How does the 0 to 60 miles/hour acceleration compare to the acceleration of gravity?
solution $$F = 21536 N$$ $$F = ma$$ $$\frac{F}{m}=a$$ $$\frac{21536}{2250}=a$$ $$a = 9.57 \,\mathrm{ \tfrac{m}{s^2} }$$

It's just a bit under the acceleration of gravity. How would that feel?

$$ g = 9.81 \, \mathrm{\tfrac{m}{s^2}} $$

We can rearrange our impulse equation to show the relationship between velocity and time.

$$F \Delta t = m\Delta v$$ $$\Delta v = \frac{F}{m} \Delta t$$
force = N
mass = kg
Example: The slope of this graph is acceleration, and a high acceleration can be dangerous. Use the graph to identify what types of vehicles will be safer in collisions?

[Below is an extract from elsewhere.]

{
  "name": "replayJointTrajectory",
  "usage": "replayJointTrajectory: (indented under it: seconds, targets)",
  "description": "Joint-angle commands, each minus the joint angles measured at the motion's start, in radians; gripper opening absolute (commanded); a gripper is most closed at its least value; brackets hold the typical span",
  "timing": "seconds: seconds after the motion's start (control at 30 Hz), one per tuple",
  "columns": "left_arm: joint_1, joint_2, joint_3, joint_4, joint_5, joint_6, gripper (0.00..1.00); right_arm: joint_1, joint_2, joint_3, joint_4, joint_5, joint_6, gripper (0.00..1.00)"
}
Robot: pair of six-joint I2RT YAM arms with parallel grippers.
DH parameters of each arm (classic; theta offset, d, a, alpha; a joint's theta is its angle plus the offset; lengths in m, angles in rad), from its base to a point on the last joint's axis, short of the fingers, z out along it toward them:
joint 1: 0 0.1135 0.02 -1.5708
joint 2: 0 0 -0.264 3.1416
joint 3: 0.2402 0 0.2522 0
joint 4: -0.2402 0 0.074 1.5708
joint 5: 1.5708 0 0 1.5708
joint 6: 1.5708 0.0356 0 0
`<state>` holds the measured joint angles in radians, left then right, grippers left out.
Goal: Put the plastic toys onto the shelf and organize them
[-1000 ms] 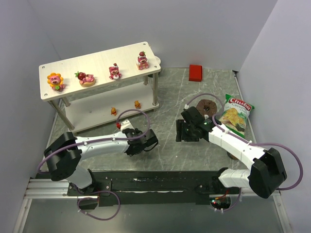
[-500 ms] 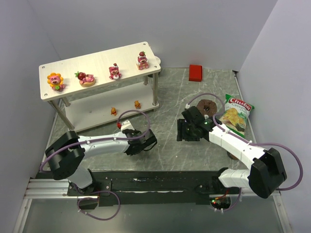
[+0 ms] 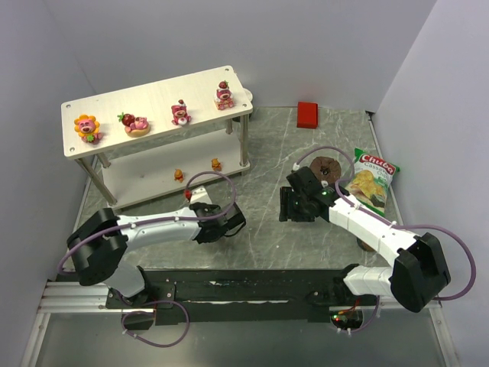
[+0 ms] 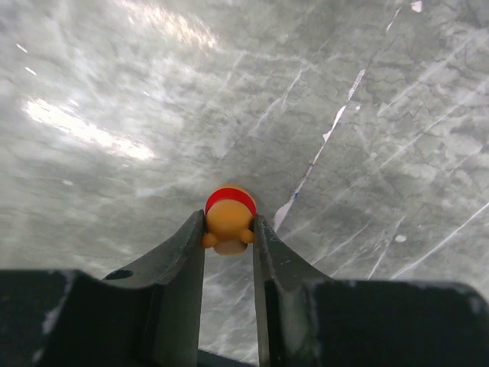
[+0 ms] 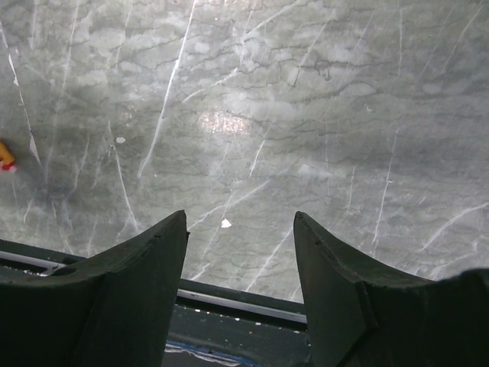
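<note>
1. From above, we see the shelf (image 3: 157, 98) at the far left of the marble tabletop (image 3: 263, 153). Its top board carries the flower-faced figurine (image 3: 88, 128) and three strawberry bears (image 3: 181, 112). Two small orange bears (image 3: 179, 175) stand on the lower board. The left gripper (image 3: 233, 224) sits low in front of the shelf, with the right gripper (image 3: 284, 206) near it.
2. At the left wrist, we find the jaws drawn in narrow on a third orange bear (image 4: 229, 222), both fingers (image 4: 187, 248) touching its sides. We cannot tell whether it rests on the marble or hangs above it.
3. At the right wrist, the jaws stand well apart and hold nothing, over bare marble. An orange-and-red sliver (image 5: 4, 156) shows at the left edge, too little for us to identify.
</note>
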<state>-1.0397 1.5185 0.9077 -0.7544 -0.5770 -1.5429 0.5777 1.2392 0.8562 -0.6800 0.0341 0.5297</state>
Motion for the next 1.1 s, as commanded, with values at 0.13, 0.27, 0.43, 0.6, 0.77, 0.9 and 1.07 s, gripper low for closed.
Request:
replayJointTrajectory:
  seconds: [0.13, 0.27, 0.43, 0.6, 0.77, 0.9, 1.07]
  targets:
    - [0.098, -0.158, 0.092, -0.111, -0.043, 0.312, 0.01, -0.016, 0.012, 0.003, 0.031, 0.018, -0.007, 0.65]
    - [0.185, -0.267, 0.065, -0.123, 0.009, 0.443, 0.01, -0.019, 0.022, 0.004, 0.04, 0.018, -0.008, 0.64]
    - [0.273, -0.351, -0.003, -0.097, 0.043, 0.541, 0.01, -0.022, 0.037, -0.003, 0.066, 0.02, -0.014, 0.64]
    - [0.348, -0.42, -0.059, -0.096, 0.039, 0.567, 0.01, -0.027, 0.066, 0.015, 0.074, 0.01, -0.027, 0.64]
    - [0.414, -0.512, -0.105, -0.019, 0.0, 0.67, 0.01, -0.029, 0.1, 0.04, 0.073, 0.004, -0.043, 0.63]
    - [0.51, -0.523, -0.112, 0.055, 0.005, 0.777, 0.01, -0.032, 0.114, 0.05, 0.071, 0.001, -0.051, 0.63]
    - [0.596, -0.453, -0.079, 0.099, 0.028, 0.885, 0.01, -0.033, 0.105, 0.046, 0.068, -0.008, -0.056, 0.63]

A vehicle with more mass will experience less acceleration. A large SUV is safer in a collision then a motorcycle. On the other hand, a larger vehicle is safer for you, but more dangerous for whatever you crash into.

Another way to improve safety is to reduce the force. This can be done by increasing the total time for the collision. Like hitting an airbag instead of a steering wheel. Modern cars also lengthen the time of a collision with crumple zones.